Assignment: Starting at the first line of the data, print every line up to and including the one with "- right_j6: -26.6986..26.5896", but no pictures.

______________________________

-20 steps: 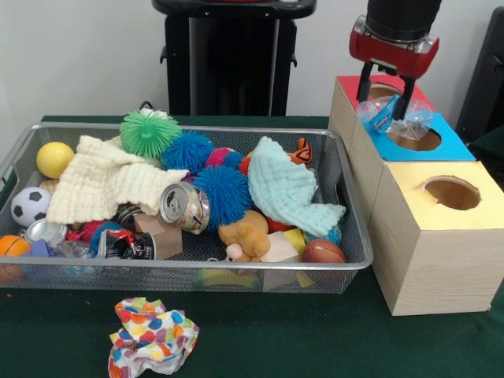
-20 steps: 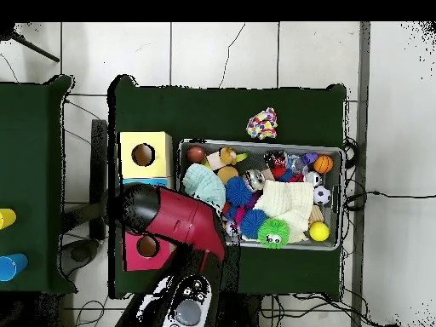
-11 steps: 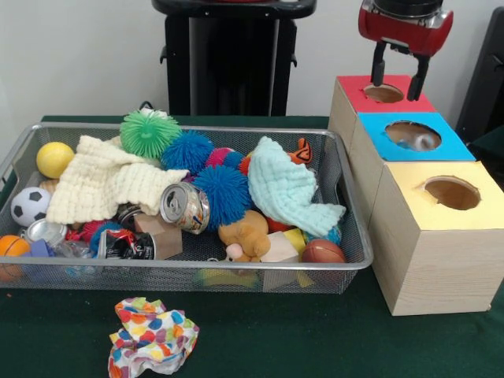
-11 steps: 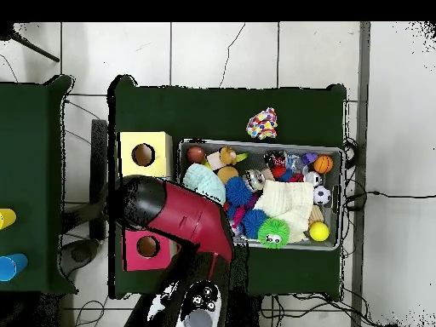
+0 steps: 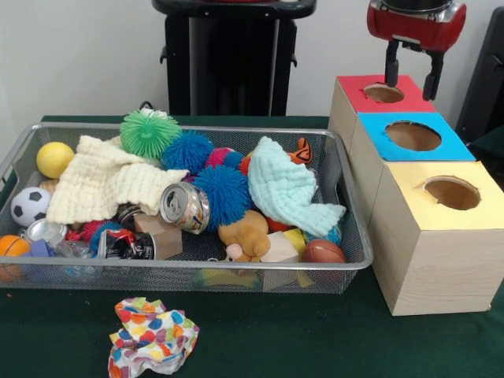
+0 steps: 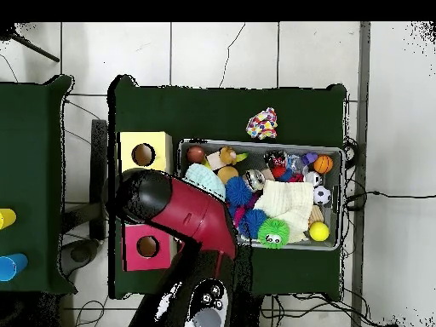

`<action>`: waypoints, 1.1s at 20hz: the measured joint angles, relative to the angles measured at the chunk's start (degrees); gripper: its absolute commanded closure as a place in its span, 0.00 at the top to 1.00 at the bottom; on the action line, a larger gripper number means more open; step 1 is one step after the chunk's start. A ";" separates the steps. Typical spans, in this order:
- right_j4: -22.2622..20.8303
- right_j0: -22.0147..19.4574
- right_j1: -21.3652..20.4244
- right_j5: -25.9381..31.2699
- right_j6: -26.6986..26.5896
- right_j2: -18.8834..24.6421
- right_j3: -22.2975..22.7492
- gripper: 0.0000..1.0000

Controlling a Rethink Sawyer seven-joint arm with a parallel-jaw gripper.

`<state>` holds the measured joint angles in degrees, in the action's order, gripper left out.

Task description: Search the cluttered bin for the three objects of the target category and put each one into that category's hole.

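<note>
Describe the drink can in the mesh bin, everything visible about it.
The drink can lies on its side near the middle of the wire mesh bin, its silver top end with the pull tab turned toward the camera and a little left. The metal body carries a multicoloured printed label. It rests on the clutter, against the blue spiky ball on its right, with the cream knitted cloth just to its upper left. It looks undented. From overhead it shows as a small silvery cylinder.

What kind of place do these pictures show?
Probably a robotics lab set up for a sorting test. A wire bin full of mixed toys and cans stands on a green-covered table, beside boxes with round holes, with the gripper above them.
</note>
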<state>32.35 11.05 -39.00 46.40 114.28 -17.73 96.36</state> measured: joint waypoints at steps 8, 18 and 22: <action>-10.22 -1.50 3.01 0.01 0.00 -2.66 -6.05 1.00; -21.15 -12.58 5.91 -0.06 -0.01 -1.54 -12.72 1.00; -25.66 -18.95 6.22 -0.38 -0.02 0.89 -14.08 1.00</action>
<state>6.69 -7.90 -32.78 46.02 114.25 -16.84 82.28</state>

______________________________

Task result:
-20 steps: 
-20 steps: 
-11 steps: 
-11 steps: 
+0 steps: 
+0 steps: 

`<action>`: waypoints, 1.1s at 20hz: the measured joint angles, relative to the angles measured at the chunk's start (degrees); gripper: its absolute commanded closure as a place in its span, 0.00 at the top to 1.00 at the bottom; on the action line, a larger gripper number means more open; step 1 is one step after the chunk's start. A ";" separates the steps. Typical spans, in this order:
- right_j4: -22.2622..20.8303
- right_j0: -22.0147..19.4574
- right_j1: -21.3652..20.4244
- right_j5: -25.9381..31.2699
- right_j6: -26.6986..26.5896

This exercise requires nothing more.